To prevent “winning by inactivity”, FitVow also has automatic enforcement powered by Chainlink Automation. The key point is that the Upkeep is owned and configured by the Fitness Unbreakable Vow contract itself — once registered, I (the pledger) can’t pause it, modify it, or disable it. In normal circumstances, humans enforce and get rewarded. Automation only exists as a backstop to make sure the vow can’t be bypassed by simply staying inactive.

Access the Chainlink upkeep page here. Wearable data isn’t perfect. Sensors drift, vendors change behavior, and APIs evolve. For example, after a Samsung firmware update (Jan 22), my watch stopped reading heart rate reliably on my left wrist and keeps locking itself — real-world hardware is messy [7]. Proving “this is the exact APK running on my phone” is hard. Official FitVow-Sync releases are built in public via GitHub Actions, and the APK on my phone comes from that pipeline.
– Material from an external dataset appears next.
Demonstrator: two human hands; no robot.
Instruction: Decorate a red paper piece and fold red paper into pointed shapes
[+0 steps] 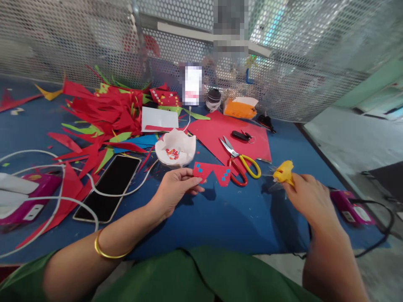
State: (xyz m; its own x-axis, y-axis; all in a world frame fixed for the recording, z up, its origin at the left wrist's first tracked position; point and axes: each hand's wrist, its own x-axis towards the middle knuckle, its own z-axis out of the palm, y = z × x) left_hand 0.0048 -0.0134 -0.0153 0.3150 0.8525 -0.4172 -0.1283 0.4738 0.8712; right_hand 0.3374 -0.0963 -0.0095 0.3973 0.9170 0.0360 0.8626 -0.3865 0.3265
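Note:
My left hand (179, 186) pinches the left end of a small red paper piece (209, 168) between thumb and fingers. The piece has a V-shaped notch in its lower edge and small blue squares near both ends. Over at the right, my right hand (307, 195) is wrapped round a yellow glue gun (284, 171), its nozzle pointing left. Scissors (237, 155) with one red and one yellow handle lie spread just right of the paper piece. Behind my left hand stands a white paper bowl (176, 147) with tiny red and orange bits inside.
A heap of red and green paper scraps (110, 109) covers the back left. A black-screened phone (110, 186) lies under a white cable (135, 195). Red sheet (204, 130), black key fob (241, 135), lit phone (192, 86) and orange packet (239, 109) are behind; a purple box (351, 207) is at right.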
But there isn’t a clean cryptographic way for a random reader to verify my device is running that exact artifact. The best I could do is publish the build logs/artifacts and a screen recording of the installation process on my phone. The oracle boundary is still the boundary. The contracts can only enforce what the android app reports. If the input becomes cheap to forge (or the data source becomes unreliable), the whole system collapses.

There’s also a philosophical limit here: you can’t outsource discipline completely. At best, this is a nudge in the sense of nudge theory—it doesn’t force behavior, it just changes the incentives and reduces the room for “I’ll do it tomorrow” negotiations. I locked real money into a smart contract and wrote a system that penalizes missed workout weeks. Activity data comes from a wearable via Android, results are published on-chain, and enforcement is permissionless: anyone can trigger penalties and collect a reward, while the rest goes to charity.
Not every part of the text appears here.